===== INPUT
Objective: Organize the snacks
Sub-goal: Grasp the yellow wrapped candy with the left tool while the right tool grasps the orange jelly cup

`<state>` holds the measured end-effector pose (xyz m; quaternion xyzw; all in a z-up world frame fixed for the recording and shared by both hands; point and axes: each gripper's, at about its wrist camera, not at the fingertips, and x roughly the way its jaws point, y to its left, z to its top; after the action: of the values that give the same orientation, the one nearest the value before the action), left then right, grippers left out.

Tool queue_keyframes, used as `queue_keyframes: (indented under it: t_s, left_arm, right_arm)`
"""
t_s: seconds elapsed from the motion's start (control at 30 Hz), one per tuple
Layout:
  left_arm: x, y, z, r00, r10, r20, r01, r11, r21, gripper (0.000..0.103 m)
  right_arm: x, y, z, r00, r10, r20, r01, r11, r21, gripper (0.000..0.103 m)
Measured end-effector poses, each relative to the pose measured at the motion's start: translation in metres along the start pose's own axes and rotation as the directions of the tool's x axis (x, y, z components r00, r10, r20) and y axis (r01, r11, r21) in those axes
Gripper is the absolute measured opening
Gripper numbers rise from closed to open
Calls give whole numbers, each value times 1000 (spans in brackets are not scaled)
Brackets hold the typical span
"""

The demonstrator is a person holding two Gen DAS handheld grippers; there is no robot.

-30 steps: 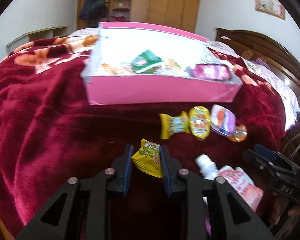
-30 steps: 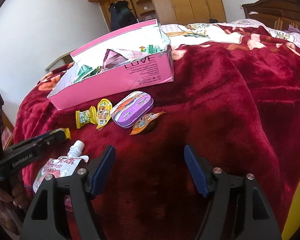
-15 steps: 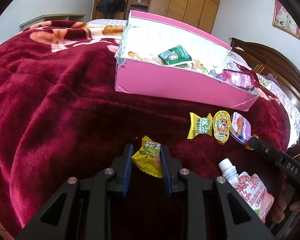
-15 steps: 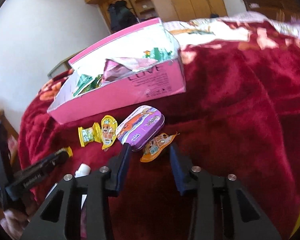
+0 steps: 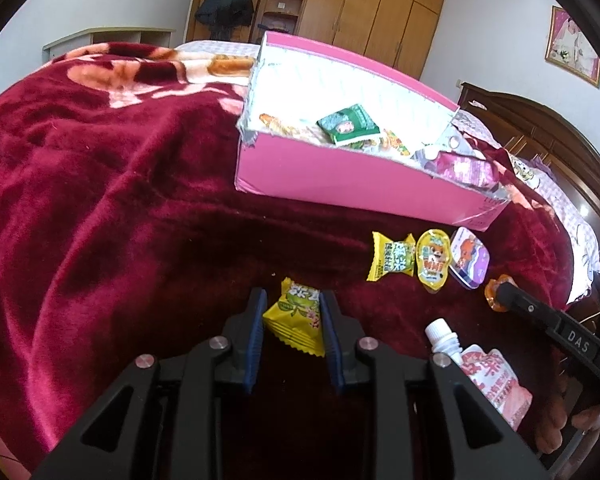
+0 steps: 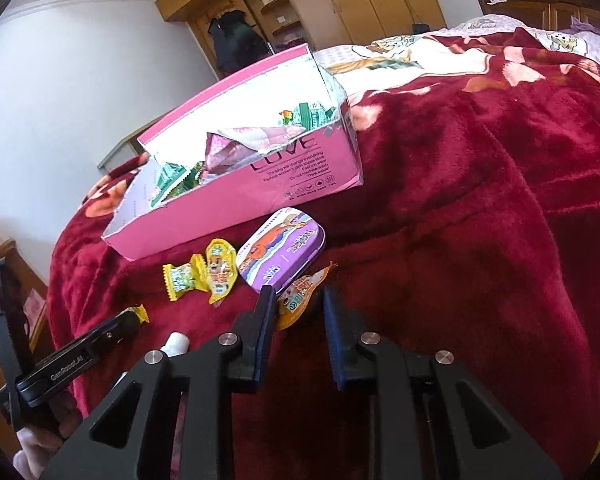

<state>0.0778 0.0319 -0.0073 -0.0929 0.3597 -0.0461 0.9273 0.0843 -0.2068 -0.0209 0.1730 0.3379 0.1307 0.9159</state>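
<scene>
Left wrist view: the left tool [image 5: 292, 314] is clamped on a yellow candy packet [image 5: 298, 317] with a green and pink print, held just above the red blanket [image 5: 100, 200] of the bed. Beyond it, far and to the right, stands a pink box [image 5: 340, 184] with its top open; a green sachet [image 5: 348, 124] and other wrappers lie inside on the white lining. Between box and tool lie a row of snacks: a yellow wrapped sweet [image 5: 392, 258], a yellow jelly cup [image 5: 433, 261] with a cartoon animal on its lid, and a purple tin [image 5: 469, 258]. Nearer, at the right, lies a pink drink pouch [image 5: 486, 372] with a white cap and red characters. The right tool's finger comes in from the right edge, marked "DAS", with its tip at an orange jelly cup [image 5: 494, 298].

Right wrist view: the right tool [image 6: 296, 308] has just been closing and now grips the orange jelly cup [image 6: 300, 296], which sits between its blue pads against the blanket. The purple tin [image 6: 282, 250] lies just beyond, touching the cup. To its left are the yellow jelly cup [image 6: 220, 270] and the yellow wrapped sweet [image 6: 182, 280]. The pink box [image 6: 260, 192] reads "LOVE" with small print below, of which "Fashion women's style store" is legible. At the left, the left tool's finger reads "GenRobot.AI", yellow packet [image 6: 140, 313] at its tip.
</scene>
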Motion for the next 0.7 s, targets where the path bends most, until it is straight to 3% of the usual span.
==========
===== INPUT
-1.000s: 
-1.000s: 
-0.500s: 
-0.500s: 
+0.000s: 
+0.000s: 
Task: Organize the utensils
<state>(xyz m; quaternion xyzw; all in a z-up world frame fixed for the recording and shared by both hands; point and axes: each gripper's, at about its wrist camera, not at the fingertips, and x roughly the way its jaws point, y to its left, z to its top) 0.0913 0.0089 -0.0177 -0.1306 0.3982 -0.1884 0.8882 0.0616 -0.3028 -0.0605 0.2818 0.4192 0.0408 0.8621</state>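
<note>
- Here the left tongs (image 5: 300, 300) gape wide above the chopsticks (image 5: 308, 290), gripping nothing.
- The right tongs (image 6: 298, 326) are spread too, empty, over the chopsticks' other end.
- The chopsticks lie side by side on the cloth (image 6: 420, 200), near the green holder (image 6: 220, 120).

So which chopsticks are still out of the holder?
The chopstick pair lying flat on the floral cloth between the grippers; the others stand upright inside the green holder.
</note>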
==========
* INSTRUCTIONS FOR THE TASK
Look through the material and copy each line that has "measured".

* RESULT OF THIS EXERCISE
`<state>` holds the measured end-effector pose (xyz m; quaternion xyzw; all in a z-up world frame fixed for the recording and shared by both hands; point and axes: each gripper's, at about its wrist camera, not at the fingertips, and x roughly the way its jaws point, y to its left, z to its top; after the action: of the values that give the same orientation, the one nearest the value before the action), left then right, grippers left out.
Measured end-effector poses, each relative to the pose measured at the motion's start: translation in metres along the start pose's own axes and rotation as the directions of the tool's x axis (x, y, z components r00, r10, r20) and y axis (r01, r11, r21) in those axes
Gripper is the absolute measured opening

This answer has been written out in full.